Vol. 17, No. 3, 2019
Johnny Kang, Kevin So and Thomas Tziortziotis
Our paper documents novel empirical insights driving the pricing of sovereign external emerging market bonds (EMB) using a factor pricing framework. While similar to traditional ﬁxed-income instruments driven primarily by interest rate and credit risk factors, the unique dynamics of emerging markets suggest that additional factors may be necessary to understand this asset class. We therefore use the EMB universe as an empirical setting to explore the ability of macro factors to explain the time series of returns and the power of style factors in forecasting the cross-section of returns.
We begin by highlighting the historical returns of the value-weighted EMB portfolio and showing that its impressive performance can be explained by its embedded betas to a diversiﬁed set of macro factors (rates, credit, currency, and equity).
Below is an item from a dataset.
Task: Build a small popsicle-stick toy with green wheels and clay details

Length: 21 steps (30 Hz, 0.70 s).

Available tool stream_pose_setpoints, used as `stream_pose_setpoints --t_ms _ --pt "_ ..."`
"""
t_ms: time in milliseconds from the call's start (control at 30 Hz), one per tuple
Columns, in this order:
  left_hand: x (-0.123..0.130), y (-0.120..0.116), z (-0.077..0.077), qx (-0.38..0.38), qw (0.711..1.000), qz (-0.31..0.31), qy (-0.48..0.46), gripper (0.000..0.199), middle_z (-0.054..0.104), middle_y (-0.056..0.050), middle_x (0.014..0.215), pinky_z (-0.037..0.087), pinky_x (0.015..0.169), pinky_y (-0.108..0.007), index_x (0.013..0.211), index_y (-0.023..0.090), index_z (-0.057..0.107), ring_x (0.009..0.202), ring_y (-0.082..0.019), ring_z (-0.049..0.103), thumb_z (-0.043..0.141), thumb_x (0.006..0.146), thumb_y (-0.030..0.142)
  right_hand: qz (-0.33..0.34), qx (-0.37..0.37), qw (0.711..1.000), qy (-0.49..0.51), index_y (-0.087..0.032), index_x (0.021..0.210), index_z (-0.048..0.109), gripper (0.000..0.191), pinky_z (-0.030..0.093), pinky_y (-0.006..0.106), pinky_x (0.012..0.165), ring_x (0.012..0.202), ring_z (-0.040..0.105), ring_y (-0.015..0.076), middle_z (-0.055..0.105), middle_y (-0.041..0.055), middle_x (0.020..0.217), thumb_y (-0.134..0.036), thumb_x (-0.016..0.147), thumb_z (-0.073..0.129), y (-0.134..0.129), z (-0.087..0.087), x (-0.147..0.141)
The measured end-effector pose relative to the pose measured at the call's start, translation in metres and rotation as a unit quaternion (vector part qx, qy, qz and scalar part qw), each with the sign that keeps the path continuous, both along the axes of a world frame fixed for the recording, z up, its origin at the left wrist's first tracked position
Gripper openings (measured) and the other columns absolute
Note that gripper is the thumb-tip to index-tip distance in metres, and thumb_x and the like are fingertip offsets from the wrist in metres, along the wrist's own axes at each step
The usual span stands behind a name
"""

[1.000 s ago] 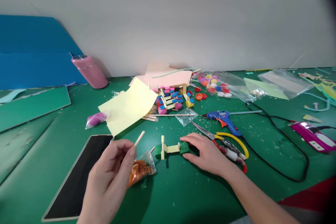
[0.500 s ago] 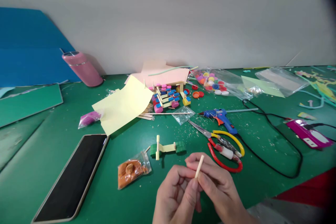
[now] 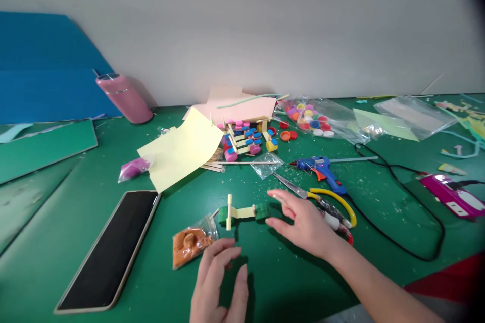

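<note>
The green-ended model [image 3: 244, 212] looked largely put together, a pale strip joining its ends and a crosspiece [image 3: 229, 212] standing at the left one, though what remained could not be told. It lay beyond the left hand [image 3: 215, 282], whose fingers were spread and bare, and just beside the right hand [image 3: 306, 222], thumb and fingers parted. Half a second earlier, both hands had pinched a pale stick, now not clearly visible

On my near left I see a phone [image 3: 108, 251] with a dark screen; farther off lies a little purple packet [image 3: 134, 168]. Far left, a pink bottle [image 3: 127, 99] stands beside a blue board [image 3: 45, 68]. Over on my right sits a magenta power strip [image 3: 451, 195].
</note>
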<state>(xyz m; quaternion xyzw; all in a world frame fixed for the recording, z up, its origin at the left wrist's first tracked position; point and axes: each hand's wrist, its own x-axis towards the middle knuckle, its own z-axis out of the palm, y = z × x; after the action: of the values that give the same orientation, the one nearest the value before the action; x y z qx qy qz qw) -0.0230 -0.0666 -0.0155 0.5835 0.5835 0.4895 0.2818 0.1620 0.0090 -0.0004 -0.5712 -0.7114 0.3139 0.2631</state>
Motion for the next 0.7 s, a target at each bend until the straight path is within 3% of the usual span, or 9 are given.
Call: stream_pose_setpoints --t_ms 67,167,300,467,600,700 --pt "-0.003 -0.002 -0.001 0.012 1.0 0.008 0.022 0.015 0.054 -0.006 0.107 0.046 0.072 -0.027 0.092 0.023 0.059 0.096 -0.021 0.054 0.053 0.079 0.018 0.041 0.002 0.999 -0.035 -0.026 0.112 0.055 0.041 0.047 0.027 0.062 0.071 0.06 0.018 0.065 0.0006 0.081 -0.032 0.073 0.066 0.003 -0.003 -0.005" --pt "-0.001 -0.002 -0.001 0.018 0.999 0.002 0.04 0.017 0.054 -0.007 0.106 0.046 0.075 -0.028 0.095 0.022 0.058 0.095 -0.021 0.055 0.053 0.079 0.018 0.046 0.013 0.998 -0.028 -0.025 0.105 0.06 0.029 0.049 0.028 0.072 0.088 0.062 0.0199 0.067 0.0023 0.1 -0.03 0.076 0.063 0.002 -0.01 -0.01" --pt "0.009 0.003 -0.001 -0.003 0.999 -0.043 0.033 0.027 0.054 -0.01 0.112 0.048 0.073 -0.03 0.108 0.023 0.056 0.085 -0.02 0.057 0.049 0.081 0.019 0.029 0.02 0.999 -0.032 -0.023 0.105 0.059 0.029 0.05 0.03 0.073 0.089 0.062 0.0211 0.067 0.0043 0.1 -0.033 0.078 0.06 -0.004 -0.014 -0.011" --pt "0.018 0.016 0.003 -0.04 0.995 -0.081 0.043 0.037 0.053 -0.01 0.11 0.048 0.073 -0.032 0.118 0.021 0.049 0.078 -0.018 0.057 0.049 0.081 0.019 0.022 0.021 0.998 -0.055 -0.018 0.122 0.05 0.049 0.051 0.033 0.069 0.08 0.063 0.0217 0.067 0.0081 0.095 -0.041 0.079 0.058 -0.009 -0.004 -0.003" --pt "0.019 0.025 0.009 -0.092 0.986 -0.129 0.053 0.04 0.055 -0.006 0.085 0.049 0.065 -0.03 0.12 0.015 0.047 0.066 -0.016 0.055 0.049 0.08 0.019 0.012 0.067 0.996 -0.057 -0.019 0.115 0.057 0.031 0.048 0.032 0.077 0.089 0.061 0.0199 0.067 0.008 0.098 -0.026 0.092 0.037 -0.011 0.005 0.012" --pt "0.02 0.031 0.009 -0.141 0.978 -0.154 0.019 0.043 0.053 -0.005 0.083 0.048 0.059 -0.028 0.123 0.012 0.043 0.059 -0.013 0.052 0.045 0.081 0.02 0.015 0.086 0.993 -0.077 -0.019 0.11 0.06 0.027 0.046 0.032 0.077 0.087 0.062 0.0198 0.068 0.0067 0.095 -0.022 0.09 0.041 -0.012 0.006 0.019"
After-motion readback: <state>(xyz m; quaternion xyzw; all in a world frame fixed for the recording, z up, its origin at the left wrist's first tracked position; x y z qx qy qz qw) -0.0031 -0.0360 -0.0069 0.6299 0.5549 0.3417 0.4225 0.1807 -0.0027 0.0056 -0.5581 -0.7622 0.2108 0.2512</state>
Not only does the benchmark portfolio have signiﬁcant exposure to all four factors, but the relative risk contribution from each factor also appears to be well balanced over the full sample period. Repeating the same analysis on a rolling basis reveals that these risk contributions are not static, but in fact vary signiﬁcantly over time.
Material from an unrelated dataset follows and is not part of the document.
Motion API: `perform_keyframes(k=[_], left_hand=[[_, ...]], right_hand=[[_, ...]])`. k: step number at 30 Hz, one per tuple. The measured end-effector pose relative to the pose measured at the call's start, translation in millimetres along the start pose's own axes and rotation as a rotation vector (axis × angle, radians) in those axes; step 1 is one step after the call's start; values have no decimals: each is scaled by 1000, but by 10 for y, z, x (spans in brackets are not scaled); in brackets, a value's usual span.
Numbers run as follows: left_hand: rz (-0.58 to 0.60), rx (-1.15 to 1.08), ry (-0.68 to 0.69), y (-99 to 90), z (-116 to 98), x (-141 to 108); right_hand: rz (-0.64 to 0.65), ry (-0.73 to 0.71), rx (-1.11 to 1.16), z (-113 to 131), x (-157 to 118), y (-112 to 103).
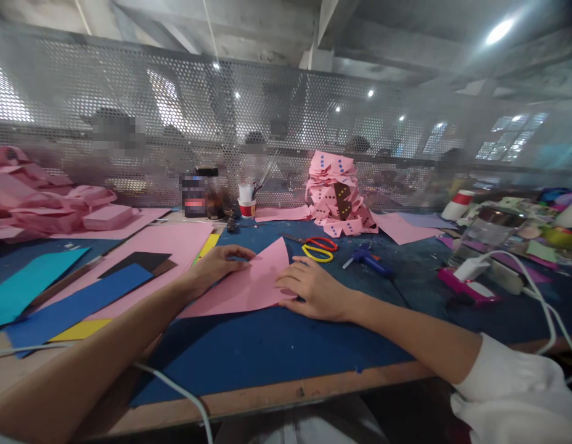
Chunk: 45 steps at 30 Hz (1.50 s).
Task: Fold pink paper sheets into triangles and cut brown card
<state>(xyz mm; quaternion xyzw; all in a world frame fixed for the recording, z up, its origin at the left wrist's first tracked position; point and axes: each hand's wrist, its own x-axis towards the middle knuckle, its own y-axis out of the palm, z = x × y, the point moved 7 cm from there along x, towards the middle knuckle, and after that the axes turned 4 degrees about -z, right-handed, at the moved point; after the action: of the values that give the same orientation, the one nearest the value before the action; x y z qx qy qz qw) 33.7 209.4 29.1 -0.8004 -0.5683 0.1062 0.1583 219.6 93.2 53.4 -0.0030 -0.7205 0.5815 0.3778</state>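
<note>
A pink sheet [249, 287] of paper or thin foam lies slightly raised and bent in front of me, its right corner standing up. My left hand [216, 268] grips its upper left edge with curved fingers. At the right edge, my right hand [316, 290] has its fingers closed on the same sheet, the thumb low near the bottom corner. Just beyond the right hand rest scissors [319, 249] with red and yellow handles. A blue glue gun [371, 260] is to their right.
Coloured strips, blue [92, 299] and teal [34, 280], lie left over a larger pink sheet [179, 237]. A tall stack of dotted pink pieces [335, 191] stands at the back. Right are a clear jar [484, 234], a pink power strip [468, 287] and a white cable [540, 302].
</note>
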Motion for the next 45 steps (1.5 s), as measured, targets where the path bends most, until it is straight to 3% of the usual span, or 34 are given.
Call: perform_keyframes(k=[6,15,18,23,28,33,45], left_hand=[[24,4,-19,28,2,-20],[-19,155,117,-12,-266,-4],[-12,70,111,-22,-319,-56],[54,-216,255,55,-400,-175],[117,-325,202,159,-337,-157],[199,-330,216,233,-402,-210],[100,-398,117,212,-409,-254]], right_hand=[[-85,-22,-75,13,42,-112],[-265,176,28,-190,23,-189],[-312,258,84,-265,5,-240],[-382,443,232,-372,-10,-403],[-484,543,403,-440,-16,-544],[-530,622,535,-525,-42,-550],[-565,753,812,-670,-79,-492]])
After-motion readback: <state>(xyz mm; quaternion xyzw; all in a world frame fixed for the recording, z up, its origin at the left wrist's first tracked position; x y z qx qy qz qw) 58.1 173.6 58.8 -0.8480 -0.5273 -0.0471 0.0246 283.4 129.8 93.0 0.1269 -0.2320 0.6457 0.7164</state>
Next we construct value and momentum style factors that help explain the cross-section of country expected returns. Our value measure, which we call default-adjusted spread, identiﬁes issuers trading cheap or rich relative to expected sovereign default risk. Our momentum measure uses a cross-asset insight from currency markets to identify ﬁnancial conditions that may hinder an issuer’s ability to pay. We ﬁnd that these two style factors are highly complementary, given the value factor’s risk- seeking proﬁle and the momentum factor’s defensive nature. Based on this result, we introduce a risk-on versus risk-off framework to characterize the correlation structure spanning our macro and style factors. Finally, we incorporate our factor insights into a long-only optimized portfolio with practical investment constraints. Our results show that this multi-factor portfolio outperforms the value-weighted benchmark by 60 basis points per annum net of estimated transaction costs.